18話 枯れない桜 エルフェルン村
一行は森を抜けた先にある村にたどり着いた。
村の入口に、『エルフェルン村』と書かれた看板が立っていた。
わら屋根の家が円になって建ち並び、中央には点々と花がついた大きな桜の木が植わっていた。

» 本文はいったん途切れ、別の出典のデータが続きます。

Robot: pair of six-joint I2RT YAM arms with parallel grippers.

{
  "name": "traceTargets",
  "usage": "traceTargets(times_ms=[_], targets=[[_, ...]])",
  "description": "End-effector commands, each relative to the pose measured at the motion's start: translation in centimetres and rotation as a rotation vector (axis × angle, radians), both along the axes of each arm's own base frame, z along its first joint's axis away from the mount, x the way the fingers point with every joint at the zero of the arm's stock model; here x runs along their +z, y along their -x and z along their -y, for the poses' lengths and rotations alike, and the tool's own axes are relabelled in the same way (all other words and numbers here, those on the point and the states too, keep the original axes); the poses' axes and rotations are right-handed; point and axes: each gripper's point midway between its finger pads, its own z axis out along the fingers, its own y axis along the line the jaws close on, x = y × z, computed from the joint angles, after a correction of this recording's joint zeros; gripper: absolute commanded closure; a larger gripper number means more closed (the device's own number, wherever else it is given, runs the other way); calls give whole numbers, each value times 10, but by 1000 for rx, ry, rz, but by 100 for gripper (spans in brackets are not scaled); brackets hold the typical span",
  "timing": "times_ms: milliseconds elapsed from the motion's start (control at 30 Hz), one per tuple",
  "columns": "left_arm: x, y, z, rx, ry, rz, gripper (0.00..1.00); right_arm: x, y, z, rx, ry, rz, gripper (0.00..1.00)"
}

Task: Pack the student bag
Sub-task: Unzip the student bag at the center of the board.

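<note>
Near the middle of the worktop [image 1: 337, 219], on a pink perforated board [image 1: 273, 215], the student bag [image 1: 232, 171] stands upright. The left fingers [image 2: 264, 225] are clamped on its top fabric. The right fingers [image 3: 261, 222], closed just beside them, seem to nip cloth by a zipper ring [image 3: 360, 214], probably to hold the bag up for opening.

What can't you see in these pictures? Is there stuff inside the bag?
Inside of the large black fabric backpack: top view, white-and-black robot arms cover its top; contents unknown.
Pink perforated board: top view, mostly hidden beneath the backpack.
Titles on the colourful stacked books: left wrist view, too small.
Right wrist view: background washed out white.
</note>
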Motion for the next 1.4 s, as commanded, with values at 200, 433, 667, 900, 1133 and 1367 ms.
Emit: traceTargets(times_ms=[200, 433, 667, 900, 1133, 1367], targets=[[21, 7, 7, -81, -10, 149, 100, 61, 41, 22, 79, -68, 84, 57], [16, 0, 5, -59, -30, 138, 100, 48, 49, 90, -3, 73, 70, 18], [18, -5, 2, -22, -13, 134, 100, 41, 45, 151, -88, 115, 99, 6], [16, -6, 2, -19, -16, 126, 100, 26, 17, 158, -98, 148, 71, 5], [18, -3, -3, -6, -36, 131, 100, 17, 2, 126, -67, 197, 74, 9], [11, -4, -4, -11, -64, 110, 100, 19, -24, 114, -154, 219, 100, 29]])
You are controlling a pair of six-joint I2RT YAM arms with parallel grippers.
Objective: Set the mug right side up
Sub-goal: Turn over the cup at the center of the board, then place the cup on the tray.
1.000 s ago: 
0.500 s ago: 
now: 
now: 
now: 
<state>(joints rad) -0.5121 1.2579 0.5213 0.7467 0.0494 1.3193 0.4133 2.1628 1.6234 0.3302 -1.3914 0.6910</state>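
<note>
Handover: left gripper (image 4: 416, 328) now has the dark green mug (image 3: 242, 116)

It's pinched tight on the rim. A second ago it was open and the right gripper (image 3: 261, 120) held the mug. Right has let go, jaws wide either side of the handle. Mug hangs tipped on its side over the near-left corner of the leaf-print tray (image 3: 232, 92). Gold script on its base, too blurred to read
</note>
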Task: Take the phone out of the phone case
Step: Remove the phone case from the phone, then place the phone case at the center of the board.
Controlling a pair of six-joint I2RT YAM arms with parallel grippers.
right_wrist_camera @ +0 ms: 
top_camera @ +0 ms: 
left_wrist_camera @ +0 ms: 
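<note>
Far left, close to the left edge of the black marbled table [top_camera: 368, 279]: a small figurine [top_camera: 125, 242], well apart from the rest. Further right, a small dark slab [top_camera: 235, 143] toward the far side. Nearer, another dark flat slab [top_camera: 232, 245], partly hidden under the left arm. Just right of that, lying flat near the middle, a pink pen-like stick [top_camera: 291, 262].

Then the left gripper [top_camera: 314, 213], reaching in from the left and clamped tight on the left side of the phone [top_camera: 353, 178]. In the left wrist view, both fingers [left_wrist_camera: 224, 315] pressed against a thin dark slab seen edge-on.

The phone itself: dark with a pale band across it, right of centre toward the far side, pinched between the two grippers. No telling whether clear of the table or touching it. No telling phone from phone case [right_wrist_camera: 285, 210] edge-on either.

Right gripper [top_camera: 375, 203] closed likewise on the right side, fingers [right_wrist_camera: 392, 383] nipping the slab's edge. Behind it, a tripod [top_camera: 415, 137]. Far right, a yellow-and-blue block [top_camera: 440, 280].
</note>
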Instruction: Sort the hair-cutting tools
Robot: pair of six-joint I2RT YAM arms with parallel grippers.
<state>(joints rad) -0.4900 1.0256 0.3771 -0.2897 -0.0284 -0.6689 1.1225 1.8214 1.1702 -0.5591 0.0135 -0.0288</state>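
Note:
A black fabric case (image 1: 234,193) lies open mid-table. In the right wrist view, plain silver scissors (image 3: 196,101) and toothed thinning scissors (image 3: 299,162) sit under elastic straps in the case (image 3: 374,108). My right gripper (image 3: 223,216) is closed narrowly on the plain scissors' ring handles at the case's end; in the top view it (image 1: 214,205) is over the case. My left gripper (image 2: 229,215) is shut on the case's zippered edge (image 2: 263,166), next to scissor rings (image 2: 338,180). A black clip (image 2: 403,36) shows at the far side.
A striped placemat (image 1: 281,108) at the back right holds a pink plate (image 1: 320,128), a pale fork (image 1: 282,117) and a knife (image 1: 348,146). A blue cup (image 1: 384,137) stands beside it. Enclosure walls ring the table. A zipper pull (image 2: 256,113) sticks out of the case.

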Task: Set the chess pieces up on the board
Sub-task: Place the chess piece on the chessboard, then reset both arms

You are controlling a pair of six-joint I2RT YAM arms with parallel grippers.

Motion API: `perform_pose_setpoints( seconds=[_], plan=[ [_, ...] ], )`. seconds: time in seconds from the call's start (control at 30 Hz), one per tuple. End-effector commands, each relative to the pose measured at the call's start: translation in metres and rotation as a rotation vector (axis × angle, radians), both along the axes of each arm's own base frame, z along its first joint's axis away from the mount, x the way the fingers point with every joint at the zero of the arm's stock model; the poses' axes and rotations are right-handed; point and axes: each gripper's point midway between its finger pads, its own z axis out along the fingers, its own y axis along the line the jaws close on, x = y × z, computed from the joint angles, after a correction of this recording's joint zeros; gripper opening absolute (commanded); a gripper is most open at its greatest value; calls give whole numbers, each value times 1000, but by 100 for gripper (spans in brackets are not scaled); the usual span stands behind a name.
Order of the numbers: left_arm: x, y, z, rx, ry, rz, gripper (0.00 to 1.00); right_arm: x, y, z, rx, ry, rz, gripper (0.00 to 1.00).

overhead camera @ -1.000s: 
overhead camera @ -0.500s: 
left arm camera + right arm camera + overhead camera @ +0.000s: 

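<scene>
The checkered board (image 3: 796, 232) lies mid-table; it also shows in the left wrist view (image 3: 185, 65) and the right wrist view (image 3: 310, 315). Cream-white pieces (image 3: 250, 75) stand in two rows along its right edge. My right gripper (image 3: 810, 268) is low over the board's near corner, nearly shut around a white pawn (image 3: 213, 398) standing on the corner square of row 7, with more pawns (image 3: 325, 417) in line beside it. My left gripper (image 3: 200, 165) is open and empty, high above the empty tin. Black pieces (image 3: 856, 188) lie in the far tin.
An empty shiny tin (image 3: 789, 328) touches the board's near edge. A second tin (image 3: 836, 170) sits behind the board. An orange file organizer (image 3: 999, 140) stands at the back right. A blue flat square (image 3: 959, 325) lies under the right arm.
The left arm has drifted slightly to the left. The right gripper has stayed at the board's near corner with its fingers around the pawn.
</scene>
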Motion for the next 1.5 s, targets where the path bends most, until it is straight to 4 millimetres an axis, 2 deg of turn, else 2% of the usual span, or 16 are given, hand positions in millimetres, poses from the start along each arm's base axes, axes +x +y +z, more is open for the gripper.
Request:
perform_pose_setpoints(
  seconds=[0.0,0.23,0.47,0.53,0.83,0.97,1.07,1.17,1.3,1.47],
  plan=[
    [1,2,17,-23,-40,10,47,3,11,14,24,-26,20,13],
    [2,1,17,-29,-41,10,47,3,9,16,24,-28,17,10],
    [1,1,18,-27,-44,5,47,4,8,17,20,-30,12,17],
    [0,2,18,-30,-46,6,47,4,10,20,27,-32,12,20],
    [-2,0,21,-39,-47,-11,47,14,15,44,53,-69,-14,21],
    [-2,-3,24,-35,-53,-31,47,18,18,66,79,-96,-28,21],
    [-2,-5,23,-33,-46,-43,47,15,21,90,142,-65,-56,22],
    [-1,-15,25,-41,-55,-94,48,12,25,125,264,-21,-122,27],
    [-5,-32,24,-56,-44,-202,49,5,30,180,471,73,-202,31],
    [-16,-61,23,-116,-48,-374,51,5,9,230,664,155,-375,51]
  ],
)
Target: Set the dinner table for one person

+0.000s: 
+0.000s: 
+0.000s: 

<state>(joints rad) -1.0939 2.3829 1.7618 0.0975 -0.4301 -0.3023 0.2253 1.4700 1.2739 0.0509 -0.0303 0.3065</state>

花の付き方からして咲き終わろうとしているが、不思議と葉は1枚も生えていない。
そよ風にのり、桜の花びらが舞う。
「すごーっ!桜でかいね!!」
「ピンクの花びらがひらひらしてるぞ!」
レオンから降りると、アリシェはレオンと共に桜に向かって駆けだした。
この村の神木なのだろう、桜の木に注連縄が巻かれていた。
『今の季節は夏。どうしてまだ桜が咲いているんだ?』
アリシェとレオンがはしゃぐ一方で、フリードは考えていた。
レオンによると、この村のどこかに宝玉はあるらしい。
だが、この村に宝玉がありそうなところの見当がつかない。
「あの短剣はどこだい?」
「マークスさん家の神棚に置いてあるぞ。」
「あれは、また上手くいくかのう」
「大丈夫さ、前も成功したんじゃ。」
旅人が来ることに気付かないほど、土にまみれた布地の服装を纏った村の人々は、忙しなく動いていた。
会話を聞く限り、何やら行うらしい。
そしてフリードの元に、1人の女の子がやって来た。
金色の髪が、風になびいている。
巫女服を着ていたためか、村人の中でひときわ目立っている。
「旅人が来るなんて、珍しいね」
「・・・この村の者か?」
女の子は頷いた。
「そうよ。リュナっていうの。でも、明日には・・・」
自然な笑顔を浮かべるリュナ。
「明日には、何だ?」
「あたし、死んじゃうの。」
本心からそれを当然のように言った。
「なぜ笑っていられる?」
自分の死がわかっていれば、慌てふためいたり、それを悲しんだりするだろう。
いろいろと後悔したりすることもあるだろう。
リュナはそういう表情を一切見せない。
自分が死ぬことを心の底から受け入れているように見えた。
「あたしが死ねば、この村を救える。皆が喜んでくれるんだもん。」
「そんなのおかしいよ!!」
レオンと共に戻ってきたアリシェ。
どこから話を聞いたのか知らないが、アリシェはリュナに近づいた。
「誰かの死を喜ぶ人なんていないよ!」
「あなたは何も知らないから、そんな綺麗事が言えるのよ。」
リュナは呆れて、ため息をついた。
「ワン!(綺麗事なんかじゃないぞ!!)」
そのとき、レオンが叫んだ。
「レオン、それ犬の泣き声だよ。何でしゃべらない―――ふがっ!! 」
「綺麗事が言えない理由を教えてくれ」
フリードはアリシェの口を塞いで言った。
大狼が人間と同じ言葉をしゃべると、周囲から好奇の目で見られるだろう。
なので街や村に入ったときは、人間言葉を話さないという約束を交わしていた。
だが、どうして大狼が犬の鳴き声をするのかフリードも理解できなかった。
「いいよ。でも、外じゃなんだから、家においでよ」
リュナは自分の家屋に入るよう、一行を案内した。